Vagal Nerve Stimulation for Treatment of Young Children with Medically Refractory Epilepsy.
Abstract number :
2.339
Submission category :
Year :
2001
Submission ID :
940
Source :
www.aesnet.org
Presentation date :
12/1/2001 12:00:00 AM
Published date :
Dec 1, 2001, 06:00 AM
Authors :
T.E. Thomas, MD, Neurosurgery, Sainte-Justine Hospital, Montreal, QC, Canada; A. Bouthillier, MD, Neurosurgery, Sainte-Justine Hospital, Montreal, QC, Canada; A. Lortie, MD, Neurology, Sainte-Justine Hospital, Montreal, QC, Canada; J-C. Marchal, MD, Neuro
RATIONALE: Left vagal nerve stimulation (VNS) is an increasingly popular treatment for medically refractory epilepsy. However specific indications and efficacy, particularly in young children, remain unclear. The purpose of this study was to evaluate the efficacy of VNS in a cohort of children implanted at our center, and to assess them for factors predictive of outcome.
METHODS: The first ten children with medically refractory epilepsy who were implanted at our institution were followed prospectively two months prior to and every month after VNS surgery. Seizure frequency, stimulation parameters, efficacy of self-stimulation, and side effects were monitored at each follow-up visit. In addition, EEG, neuropsychological and quality of life evaluations were performed on each patient both before and twelve months after surgery. Average follow-up is seven months (range 2-12 months). Medical treatment was not modified during the first six months of follow-up.

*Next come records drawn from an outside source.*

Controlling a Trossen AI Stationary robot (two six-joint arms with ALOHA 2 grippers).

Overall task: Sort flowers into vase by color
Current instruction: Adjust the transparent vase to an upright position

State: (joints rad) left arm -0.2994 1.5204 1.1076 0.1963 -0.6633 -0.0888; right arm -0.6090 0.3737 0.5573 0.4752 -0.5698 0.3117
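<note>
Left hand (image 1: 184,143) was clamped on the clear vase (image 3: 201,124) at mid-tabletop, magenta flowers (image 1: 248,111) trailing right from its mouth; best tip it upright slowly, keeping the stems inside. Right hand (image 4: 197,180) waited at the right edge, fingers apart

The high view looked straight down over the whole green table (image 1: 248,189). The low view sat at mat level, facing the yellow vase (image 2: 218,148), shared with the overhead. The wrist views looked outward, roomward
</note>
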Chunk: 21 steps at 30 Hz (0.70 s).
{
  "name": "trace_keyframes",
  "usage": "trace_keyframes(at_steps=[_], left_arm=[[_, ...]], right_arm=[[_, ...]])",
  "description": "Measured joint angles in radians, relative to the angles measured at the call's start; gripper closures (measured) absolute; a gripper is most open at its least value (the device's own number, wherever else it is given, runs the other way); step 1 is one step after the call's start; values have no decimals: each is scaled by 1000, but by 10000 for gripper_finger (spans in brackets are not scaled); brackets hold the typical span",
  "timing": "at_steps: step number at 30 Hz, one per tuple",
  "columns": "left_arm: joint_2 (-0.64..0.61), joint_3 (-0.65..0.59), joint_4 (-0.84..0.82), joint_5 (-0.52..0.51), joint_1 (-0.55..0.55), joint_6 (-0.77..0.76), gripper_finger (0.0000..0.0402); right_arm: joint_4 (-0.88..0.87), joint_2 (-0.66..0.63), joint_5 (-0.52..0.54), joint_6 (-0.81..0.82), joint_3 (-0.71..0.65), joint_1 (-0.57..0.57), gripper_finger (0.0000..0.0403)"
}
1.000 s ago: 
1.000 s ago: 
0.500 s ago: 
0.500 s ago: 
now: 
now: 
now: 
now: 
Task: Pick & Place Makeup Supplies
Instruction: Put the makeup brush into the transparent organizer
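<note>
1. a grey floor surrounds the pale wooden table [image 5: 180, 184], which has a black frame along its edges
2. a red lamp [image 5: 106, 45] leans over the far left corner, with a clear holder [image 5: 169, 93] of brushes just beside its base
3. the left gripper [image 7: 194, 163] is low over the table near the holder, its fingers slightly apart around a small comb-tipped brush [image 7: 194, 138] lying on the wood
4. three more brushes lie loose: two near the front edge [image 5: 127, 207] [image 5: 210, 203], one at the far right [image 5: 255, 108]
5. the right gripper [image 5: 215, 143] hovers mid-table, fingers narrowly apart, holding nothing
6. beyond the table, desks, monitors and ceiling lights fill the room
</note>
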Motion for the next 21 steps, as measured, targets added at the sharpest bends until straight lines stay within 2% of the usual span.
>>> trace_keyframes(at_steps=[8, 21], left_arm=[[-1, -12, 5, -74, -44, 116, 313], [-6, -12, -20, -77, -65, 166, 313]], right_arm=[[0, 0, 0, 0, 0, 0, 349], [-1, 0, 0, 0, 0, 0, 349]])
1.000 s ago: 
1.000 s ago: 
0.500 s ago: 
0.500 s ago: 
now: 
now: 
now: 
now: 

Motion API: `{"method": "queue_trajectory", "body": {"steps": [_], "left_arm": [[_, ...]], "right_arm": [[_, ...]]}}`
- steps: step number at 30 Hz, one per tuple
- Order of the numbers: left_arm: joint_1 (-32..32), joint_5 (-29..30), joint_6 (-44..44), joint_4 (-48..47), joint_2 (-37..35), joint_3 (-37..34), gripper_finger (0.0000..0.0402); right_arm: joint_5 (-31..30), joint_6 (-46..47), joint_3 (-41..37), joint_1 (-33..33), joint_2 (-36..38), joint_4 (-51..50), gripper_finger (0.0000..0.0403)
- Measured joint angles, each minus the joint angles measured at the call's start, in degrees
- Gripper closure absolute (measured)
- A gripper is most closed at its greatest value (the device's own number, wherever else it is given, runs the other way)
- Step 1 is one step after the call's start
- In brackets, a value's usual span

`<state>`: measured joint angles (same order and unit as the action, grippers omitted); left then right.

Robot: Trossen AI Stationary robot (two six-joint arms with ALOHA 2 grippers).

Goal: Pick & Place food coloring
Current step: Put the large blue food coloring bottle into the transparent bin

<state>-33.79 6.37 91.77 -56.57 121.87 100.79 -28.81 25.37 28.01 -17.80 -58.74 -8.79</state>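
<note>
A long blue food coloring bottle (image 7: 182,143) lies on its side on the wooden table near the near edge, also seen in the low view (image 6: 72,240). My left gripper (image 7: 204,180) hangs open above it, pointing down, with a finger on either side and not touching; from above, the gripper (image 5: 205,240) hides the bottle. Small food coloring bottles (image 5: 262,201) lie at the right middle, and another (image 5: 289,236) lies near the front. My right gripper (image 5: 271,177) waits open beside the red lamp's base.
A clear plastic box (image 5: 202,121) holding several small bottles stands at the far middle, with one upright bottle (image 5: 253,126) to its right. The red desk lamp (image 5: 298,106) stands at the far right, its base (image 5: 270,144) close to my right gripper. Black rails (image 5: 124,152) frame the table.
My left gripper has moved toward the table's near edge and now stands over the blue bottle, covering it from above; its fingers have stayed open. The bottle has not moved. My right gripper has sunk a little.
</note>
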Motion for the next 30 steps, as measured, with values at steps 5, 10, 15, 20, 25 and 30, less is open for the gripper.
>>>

RESULTS: We implanted five girls and five boys, with a mean age of 8.3 [plusminus]3.3 years. Six patients had partial epilepsies and four had generalized epilepsies, including one with Lennox-Gastaut syndrome. Mean baseline seizure frequency was 275 per month. Mean seizure reduction at last follow-up was 76%, with a range of 0%- 100%. Eight out of ten children demonstrated a greater than 85% decrease in seizure frequency. A statistically significant and progressive decrease in mean seizure frequency was noted as early as one month postoperatively. Overall behavioral improvement was observed in all patients, but only one child showed an improvement in global IQ. No factor was identified as a marker for favorable outcome, but the two patients who failed to improve suffered from cryptogenic partial epilepsies, had lower seizure counts, and were implanted at a relatively older age compared to our cohort.
CONCLUSIONS: VNS demonstrated major seizure reduction in eight of ten children in the cohort studied. We also observed a significant improvement in behavior in all children, independent of seizure outcome. In general, our cohort suggests that young children with generalized epilepsies tend to have a more favorable outcome.